Вичка, кажется, не вполне понимала, что говорит ей Валя. Она с усилием вглядывалась в нее – недоуменно, почти негодующе: что, это и есть та женщина, которая встала на ее место?

Вдоволь так насмотревшись и, видимо, поняв, что да, это и есть Санина жена, Вичка сообщила ей:

– Я в Москве живу, – и с любопытством смотрела, что эта Валя станет делать с ее сообщением.

А Вале что Москва, что Криводановка, лишь бы человек был хороший.

– А дети есть у вас? – Валя приветливо стабильно улыбалась.

– Дочь. А я и не знала, что ты женат, – повторила Вичка. – Я думала, только мы, женщины, торопимся замуж.

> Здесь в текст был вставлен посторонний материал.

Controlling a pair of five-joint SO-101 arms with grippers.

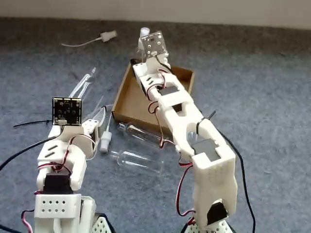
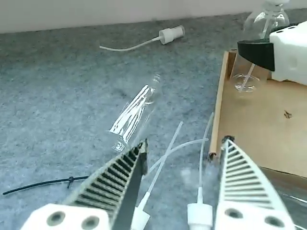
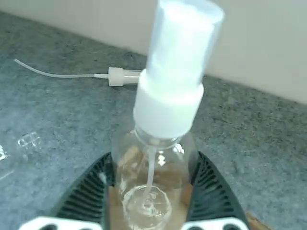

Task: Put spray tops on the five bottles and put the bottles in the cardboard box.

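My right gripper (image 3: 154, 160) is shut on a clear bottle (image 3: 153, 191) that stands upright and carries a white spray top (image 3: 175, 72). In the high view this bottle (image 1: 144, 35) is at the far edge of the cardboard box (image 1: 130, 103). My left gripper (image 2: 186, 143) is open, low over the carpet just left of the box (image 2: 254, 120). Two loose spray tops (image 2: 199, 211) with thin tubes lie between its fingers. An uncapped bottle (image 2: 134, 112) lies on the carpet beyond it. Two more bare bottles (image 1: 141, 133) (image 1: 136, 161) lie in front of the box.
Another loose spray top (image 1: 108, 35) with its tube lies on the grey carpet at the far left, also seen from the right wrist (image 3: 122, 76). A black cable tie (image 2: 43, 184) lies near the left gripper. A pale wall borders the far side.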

Саня пожал плечами. Собственно, ну о чем говорить? Вот мы стоим с тобой, у меня сын и еще кто-то скоро будет, у тебя дочь, мы встретились в новом качестве, в этом качестве мы с тобой бесполезны друг другу, и я не поддержу этих уродливых отношений, когда «останемся друзьями» и «мы ведь цивилизованные люди». Я не цивилизованный человек, Вичка, я дикий.

Саня глядел на дорогу, не едет ли автобус, – показывая Вичке, что разговор в общем-то исчерпан. Все исчерпано. Но она, видимо, не смогла с этим примириться.

– А я только сегодня приехала. Отец болеет…

Она это Сане сказала – а кивнула ей Валя. Ну, Валя – она на то и есть: подставиться подпоркой под того, кто падает, соломкой подстелится; ее же, Вичку, выручает из Саниного хамства, но Вичка даже покраснела от гнева: как эта пухлая, рыхлая, чужая бабеха смеет кивать на ее слова, предназначенные для Сани! Пусть даже слухом не смеет прикасаться к тому, что ей не принадлежит!

– Саня!!! Чем занимается твой сын? Он чем-нибудь занимается? – негодующе окликнула Вичка, но Саня и ухом не повел. Хватит дирижировать, Вичка, хватит покрикивать, эта пухлая и рыхлая баба, на которую ты так надменно поглядываешь, умнее тебя хотя бы в том, что быстро поняла: Саней нельзя дирижировать.

– В смысле – в секции, что ли? – опять Вале пришлось подхватить пас, который Саня брать отказался. – Нет, он у нас так растет.

– А вы чем занимаетесь, вы? – Вичка смотрела теперь на Валю в упор, взыскующе, задираясь.

– Я? Я работаю…

– Где? Кем? – Так на допросах берут натиском, ввергая в смятение.

– Я на почте работаю, оператором, – отчитывалась Валя.

Вичка взяла в руку Валино мягкое запястье и не выпускала. Валя растерялась, но терпела, не решалась отнять.

Теперь Вичка, держа ее за руку, молча тянулась к ней, протягивало какое-то невыразимое чувство, почти мыча – невразумительное чувство тоски, любви и ненависти. Мало руки – похоже, ей уже хотелось обнять Валю, крепко обнять, заплакать и нечаянно задушить.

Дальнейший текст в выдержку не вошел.